Intrinsically disordered proteins (IDPs) act as hubs in interaction networks and play key roles in signaling pathways due to their conformational flexibility coupled with the tendency to expose short linear peptides (i.e. functional motifs). Consequently, dysregulation of IDPs emerges as a critical element for many diseases, including cancer, metabolic disorders, and diseases of protein homeostasis. However, systemic association between IDPs and disease phenotypes is, so far, poorly investigated. Human Phenotype Ontology (HPO) organizes human diseases and associated genes into hierarchical classes based on the phenotypes they present. Computational predictions of gene-HPO relationships have great potential to accelerate the pace of discovery and to prioritize candidate disease genes. In this work we evaluated ensemble based model in which sequences are encoded by amino acid scale that captures features specific for IDPs given that the disordered proteins or regions are characterized by significantly different amino acid sequence composition from those characteristic for the ordered proteins.

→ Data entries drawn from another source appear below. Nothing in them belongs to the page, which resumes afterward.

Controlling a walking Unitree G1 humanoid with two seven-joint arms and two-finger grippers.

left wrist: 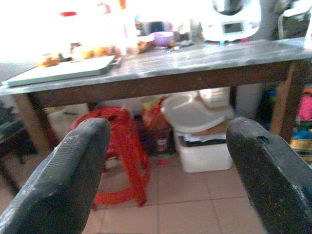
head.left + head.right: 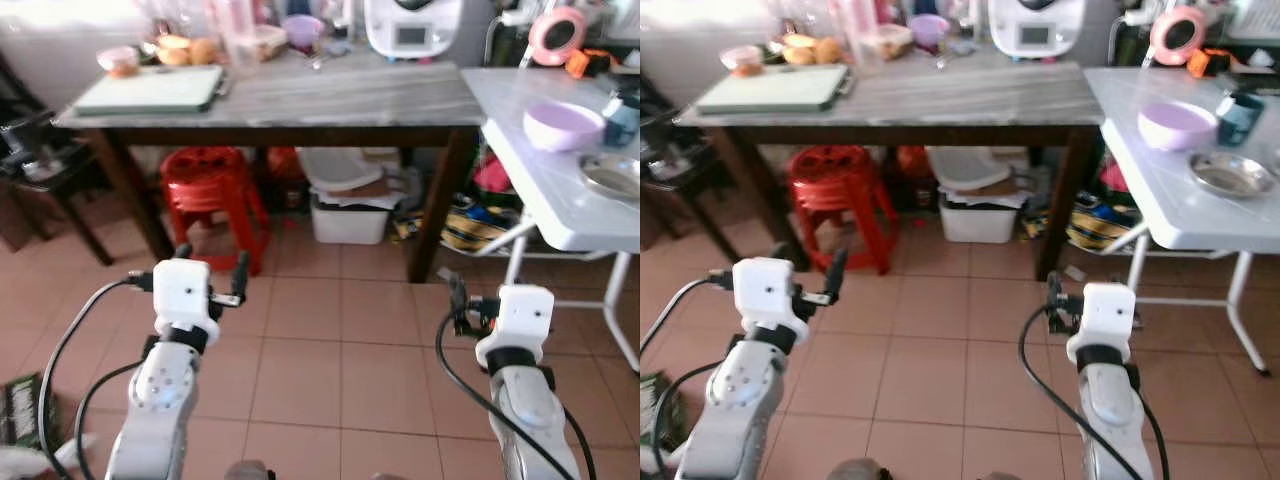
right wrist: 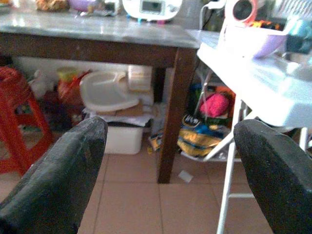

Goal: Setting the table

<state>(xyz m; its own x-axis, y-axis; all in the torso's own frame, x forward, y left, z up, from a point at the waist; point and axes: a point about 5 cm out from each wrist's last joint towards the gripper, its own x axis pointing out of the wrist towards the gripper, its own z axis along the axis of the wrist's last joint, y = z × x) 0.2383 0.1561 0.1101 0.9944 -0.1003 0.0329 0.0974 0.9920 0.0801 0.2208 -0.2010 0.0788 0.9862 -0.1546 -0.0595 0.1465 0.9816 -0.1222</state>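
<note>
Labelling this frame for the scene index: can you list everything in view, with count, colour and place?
table: 1, grey marble top on dark wood legs, ahead
folding table: 1, white, to the right
tray: 1, pale green, left end of the marble top
appliance: 1, white with a small screen, back of the marble top
bowl: 1, lilac, on the folding table
metal dish: 1, silver, on the folding table, nearer than the bowl
cup: 1, teal, right of the bowl
stool: 1, red plastic, under the marble table
bin: 1, white, under the marble table
floor: terracotta tiles
left gripper: open, low over the floor
right gripper: open, low over the floor
</note>
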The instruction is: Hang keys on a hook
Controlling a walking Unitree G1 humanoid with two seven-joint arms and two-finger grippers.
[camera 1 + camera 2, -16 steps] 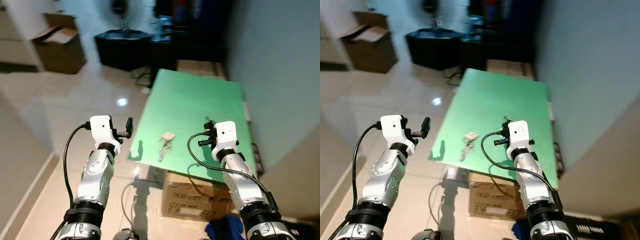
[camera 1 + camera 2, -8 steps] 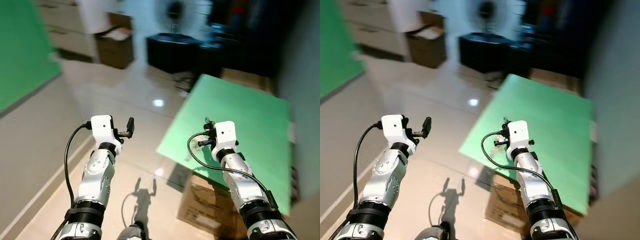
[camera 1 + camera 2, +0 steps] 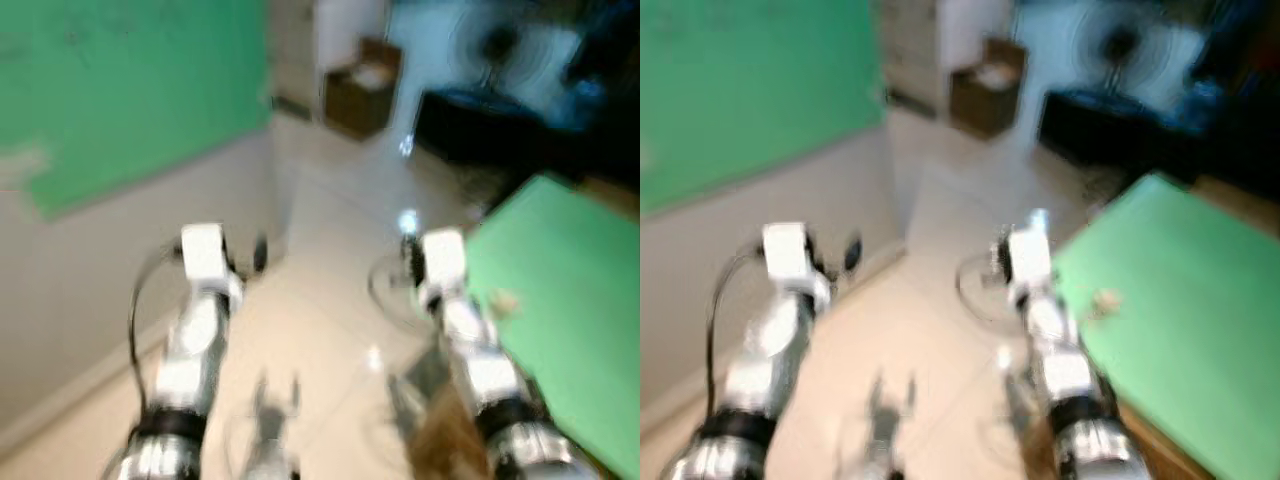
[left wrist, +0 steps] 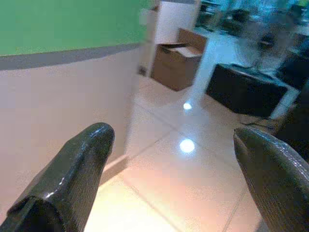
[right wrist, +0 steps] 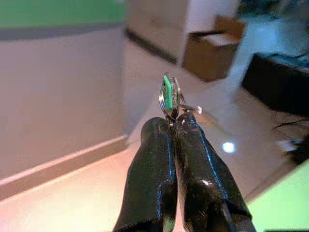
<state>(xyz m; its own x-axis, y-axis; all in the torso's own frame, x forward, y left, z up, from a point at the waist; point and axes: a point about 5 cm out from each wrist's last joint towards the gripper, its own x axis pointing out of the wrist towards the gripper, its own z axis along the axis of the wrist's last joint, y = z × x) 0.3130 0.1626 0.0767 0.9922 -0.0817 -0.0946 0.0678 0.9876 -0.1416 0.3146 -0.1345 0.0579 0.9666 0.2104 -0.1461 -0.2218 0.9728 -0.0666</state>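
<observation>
The right gripper (image 5: 173,126), raised ahead of the robot, pinches a key ring with a green tag (image 5: 168,96) at its fingertips, carried clear for hanging, while the left gripper (image 4: 174,145) is held up beside it, fingers spread and empty, near the green-panelled wall (image 3: 120,90).

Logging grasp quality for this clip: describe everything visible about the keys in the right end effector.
The keys show as a thin metal ring with a flat green tag, standing edge-on above the tips of the right end effector. Its two black fingers are pressed together on the ring's lower part. Nothing else touches it. Key blades cannot be made out.
</observation>
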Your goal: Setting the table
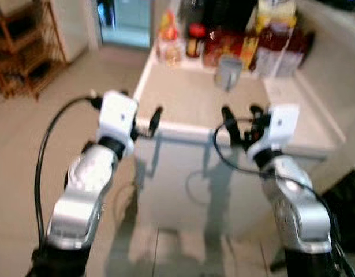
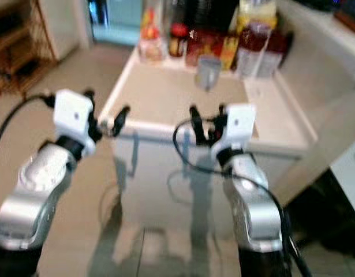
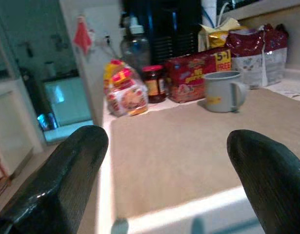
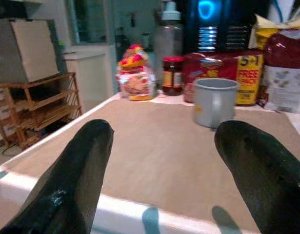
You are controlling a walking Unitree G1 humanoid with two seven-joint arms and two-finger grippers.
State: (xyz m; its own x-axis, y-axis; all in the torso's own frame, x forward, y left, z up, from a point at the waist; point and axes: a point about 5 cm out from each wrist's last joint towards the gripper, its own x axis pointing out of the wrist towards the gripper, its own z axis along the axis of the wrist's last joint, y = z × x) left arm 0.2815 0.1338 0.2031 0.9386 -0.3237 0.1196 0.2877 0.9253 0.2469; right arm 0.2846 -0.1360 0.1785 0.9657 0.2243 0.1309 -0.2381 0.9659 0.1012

We developed a model which exploits the intrinsic features of this particular protein class and demonstrated that it outperforms proteome-wide baseline methods on task of prediction of association of IDP encoding genes and HPO.  Acknowledgments: This work was supported by the Ministry of Education, Science and Technological Development of Republic of Serbia (Grant No. 173001). The author(s) would like to acknowledge the contribution of the COST Action BM1405.